### EXERCISE:
Transcribe the following entries word for word. End with the line where "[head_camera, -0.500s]" appears.

### MATERIAL SHOWN:
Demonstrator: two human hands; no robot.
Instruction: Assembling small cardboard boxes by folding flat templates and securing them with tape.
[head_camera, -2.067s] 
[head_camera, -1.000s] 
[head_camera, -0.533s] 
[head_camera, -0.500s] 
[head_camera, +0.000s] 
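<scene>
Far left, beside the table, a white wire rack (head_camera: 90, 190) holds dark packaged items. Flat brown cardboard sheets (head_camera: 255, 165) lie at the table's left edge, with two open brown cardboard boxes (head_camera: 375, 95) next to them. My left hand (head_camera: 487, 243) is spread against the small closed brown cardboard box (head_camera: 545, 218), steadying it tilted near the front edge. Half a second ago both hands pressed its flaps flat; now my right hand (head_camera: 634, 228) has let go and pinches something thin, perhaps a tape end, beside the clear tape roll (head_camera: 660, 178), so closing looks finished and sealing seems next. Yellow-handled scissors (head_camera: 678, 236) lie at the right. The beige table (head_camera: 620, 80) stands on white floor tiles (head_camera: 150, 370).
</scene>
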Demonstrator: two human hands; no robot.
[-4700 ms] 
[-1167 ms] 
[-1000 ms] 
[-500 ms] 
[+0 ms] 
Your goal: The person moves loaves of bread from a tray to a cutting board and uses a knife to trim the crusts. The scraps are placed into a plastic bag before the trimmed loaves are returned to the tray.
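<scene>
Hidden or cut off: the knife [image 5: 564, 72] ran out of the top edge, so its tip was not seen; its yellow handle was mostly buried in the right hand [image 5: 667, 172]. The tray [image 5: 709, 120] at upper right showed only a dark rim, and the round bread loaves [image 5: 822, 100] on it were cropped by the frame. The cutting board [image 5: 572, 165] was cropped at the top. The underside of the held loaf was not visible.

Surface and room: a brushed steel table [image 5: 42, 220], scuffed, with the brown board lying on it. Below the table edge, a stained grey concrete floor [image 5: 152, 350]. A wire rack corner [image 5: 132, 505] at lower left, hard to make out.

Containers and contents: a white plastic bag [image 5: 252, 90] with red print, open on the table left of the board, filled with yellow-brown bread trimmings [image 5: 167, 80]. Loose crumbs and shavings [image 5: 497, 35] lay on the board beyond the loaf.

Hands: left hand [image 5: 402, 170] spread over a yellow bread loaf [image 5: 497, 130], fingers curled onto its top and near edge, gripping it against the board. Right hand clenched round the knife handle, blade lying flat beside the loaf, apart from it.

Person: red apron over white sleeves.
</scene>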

### EXERCISE SOLUTION:
Demonstrator: two human hands; no robot.
Instruction: Assembling small cardboard boxes by folding flat templates and securing them with tape.
[head_camera, -2.067s] 
[head_camera, -1.000s] 
[head_camera, -0.533s] 
[head_camera, -0.500s] 

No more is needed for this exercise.